Algebraic manipulation
Mathematical operations can be applied to events and sequences. This is useful when constructing reusable events or chunks and then scaling, phase-shifting, or rotating them.
- RF scaling
# Define params
A, T = 10e-6, 0.5e-3 # Define base RF params
α = (1 + im*1)/sqrt(2) # Define a complex scaling factor
# Create two equivalent RFs in different ways
ra = RF(α * A, T)
rb = α * RF(A, T)julia> ra ≈ rb
true- Gradient scaling
# Define params
A, T = 10e-3, 0.5e-3 # Define base gradient params
α = 2 # Define a scaling factor
# Create two equivalent gradients in different ways
ga = Grad(α * A, T)
gb = α * Grad(A, T)julia> ga ≈ gb
true- Gradient addition
# Define params
T = 0.5e-3 # Define common duration of the gradients
A1 = 5e-3 # Define base amplitude for gradient
A2 = 10e-3 # Define another base amplitude for gradient
# Create two equivalent gradients in different ways
ga = Grad(A1 + A2, T)
gb = Grad(A1, T) + Grad(A2, T)julia> ga ≈ gb
true- Gradient array multiplication by a matrix
# Define params
T = 0.5e-3 # Define common duration of the gradients
Ax, Ay, Az = 10e-3, 20e-3, 5e-3 # Define base amplitude for gradients
gx, gy, gz = Grad(Ax, T), Grad(Ay, T), Grad(Az, T) # Define gradients
R = [0 1. 0; 0 0 1.; 1. 0 0] # Define matrix (a rotation matrix in this example)

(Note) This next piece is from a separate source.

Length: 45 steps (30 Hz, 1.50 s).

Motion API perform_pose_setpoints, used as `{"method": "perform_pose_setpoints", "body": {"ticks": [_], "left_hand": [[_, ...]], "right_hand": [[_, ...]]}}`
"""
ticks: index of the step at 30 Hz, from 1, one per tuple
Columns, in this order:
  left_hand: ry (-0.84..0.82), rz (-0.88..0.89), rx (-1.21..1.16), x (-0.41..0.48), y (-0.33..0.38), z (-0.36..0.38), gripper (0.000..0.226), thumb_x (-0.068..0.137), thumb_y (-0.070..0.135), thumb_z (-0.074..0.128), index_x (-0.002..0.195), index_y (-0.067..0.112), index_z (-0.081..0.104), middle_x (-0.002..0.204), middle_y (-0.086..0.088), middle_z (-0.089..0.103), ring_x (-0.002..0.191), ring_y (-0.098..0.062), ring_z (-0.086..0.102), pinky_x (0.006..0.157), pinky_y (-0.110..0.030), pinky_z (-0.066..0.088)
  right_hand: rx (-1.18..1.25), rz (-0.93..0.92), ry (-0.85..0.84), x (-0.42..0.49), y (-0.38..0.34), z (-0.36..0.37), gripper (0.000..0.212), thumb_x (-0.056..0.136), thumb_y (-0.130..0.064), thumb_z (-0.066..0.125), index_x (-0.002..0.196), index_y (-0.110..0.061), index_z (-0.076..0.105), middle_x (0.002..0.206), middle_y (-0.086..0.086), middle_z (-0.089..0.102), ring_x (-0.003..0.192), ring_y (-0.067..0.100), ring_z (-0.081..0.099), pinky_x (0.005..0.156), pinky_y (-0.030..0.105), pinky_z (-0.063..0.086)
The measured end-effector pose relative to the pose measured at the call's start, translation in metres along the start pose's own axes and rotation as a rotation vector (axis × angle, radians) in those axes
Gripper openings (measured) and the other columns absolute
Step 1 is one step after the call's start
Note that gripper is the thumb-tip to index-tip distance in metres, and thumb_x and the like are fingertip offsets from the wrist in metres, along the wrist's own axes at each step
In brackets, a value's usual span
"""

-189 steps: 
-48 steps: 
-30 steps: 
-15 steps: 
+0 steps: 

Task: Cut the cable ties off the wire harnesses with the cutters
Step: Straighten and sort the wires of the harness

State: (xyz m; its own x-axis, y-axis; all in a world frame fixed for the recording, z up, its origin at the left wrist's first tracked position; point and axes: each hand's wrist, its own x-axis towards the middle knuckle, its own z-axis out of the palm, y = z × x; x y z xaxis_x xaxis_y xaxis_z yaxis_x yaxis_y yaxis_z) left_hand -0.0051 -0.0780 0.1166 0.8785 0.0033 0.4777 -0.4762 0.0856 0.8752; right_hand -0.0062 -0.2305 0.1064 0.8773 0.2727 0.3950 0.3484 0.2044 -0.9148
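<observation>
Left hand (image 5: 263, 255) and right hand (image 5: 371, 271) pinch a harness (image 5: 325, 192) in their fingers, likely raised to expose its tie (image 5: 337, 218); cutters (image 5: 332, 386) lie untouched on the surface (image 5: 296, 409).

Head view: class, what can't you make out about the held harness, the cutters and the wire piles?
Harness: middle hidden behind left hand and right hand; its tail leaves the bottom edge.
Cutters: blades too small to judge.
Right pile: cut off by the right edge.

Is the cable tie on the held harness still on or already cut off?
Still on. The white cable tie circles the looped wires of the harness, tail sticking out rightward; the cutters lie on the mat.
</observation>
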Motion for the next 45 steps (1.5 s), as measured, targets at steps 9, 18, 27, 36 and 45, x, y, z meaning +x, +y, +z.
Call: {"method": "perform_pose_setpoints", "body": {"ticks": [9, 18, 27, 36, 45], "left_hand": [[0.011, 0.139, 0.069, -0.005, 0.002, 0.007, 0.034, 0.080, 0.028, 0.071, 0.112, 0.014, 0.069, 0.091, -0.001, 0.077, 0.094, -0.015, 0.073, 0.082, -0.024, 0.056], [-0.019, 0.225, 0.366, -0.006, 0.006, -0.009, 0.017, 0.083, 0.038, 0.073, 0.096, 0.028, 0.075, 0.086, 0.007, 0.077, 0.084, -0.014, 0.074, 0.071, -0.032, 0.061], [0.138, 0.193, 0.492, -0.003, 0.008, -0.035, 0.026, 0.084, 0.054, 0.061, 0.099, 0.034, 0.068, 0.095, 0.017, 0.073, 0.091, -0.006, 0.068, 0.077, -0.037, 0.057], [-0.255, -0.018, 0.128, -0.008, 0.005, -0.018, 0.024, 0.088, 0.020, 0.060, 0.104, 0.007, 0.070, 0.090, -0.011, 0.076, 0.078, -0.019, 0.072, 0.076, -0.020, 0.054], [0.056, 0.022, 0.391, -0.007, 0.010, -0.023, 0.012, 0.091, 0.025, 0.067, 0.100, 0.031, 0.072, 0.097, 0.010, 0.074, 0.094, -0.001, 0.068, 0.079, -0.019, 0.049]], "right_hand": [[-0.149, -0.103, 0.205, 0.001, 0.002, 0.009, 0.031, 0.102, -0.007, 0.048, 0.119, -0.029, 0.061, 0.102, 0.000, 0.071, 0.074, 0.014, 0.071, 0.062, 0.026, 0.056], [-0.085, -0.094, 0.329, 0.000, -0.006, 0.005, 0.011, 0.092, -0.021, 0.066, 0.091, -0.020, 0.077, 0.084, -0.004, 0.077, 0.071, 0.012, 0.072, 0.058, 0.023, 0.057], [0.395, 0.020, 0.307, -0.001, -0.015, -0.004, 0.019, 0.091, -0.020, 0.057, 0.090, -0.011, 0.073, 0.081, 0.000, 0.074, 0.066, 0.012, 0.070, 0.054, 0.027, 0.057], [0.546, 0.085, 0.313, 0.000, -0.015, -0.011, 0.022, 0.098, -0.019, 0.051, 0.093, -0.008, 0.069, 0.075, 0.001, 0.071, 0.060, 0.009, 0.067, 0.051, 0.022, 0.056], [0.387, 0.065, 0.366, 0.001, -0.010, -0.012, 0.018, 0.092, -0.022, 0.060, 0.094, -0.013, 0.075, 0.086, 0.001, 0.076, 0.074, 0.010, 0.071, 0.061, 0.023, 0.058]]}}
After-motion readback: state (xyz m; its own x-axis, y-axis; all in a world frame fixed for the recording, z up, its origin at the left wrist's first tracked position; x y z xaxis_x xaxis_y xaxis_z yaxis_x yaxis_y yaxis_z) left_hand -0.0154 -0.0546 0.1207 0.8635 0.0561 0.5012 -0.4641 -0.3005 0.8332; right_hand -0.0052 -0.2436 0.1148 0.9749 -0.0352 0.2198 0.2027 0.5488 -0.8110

# Create two equivalent gradient vectors in different ways
ga = [gy; gz; gx]
gb = R * [gx; gy; gz]
# Create two equivalent gradient matrices in different ways
gc = [gy 2*gy; gz 2*gz; gx 2*gx]
gd = R * [gx 2*gx; gy 2*gy; gz 2*gz]julia> all(ga .≈ gb)
true
julia> all(gc .≈ gd)
true- Sequence rotation
# Define params
T = 0.5e-3 # Define common duration of the gradients
Ax, Ay, Az = 10e-3, 20e-3, 5e-3 # Define base amplitude for gradients
gx, gy, gz = Grad(Ax, T), Grad(Ay, T), Grad(Az, T) # Define gradients
R = [0 1. 0; 0 0 1.; 1. 0 0] # Define matrix (a rotation matrix in this example)
# Create two equivalent sequences in different ways
sa = Sequence()
s = Sequence()
@addblock sa += (x=gy, y=gz, z=gx)
@addblock s += (x=gx, y=gy, z=gz)
sb = R * sjulia> all(sa.GR .≈ sb.GR)
trueReal scaling and matrix multiplication affect gradients. Complex scaling affects RF and ADC phase, leaving gradients unchanged.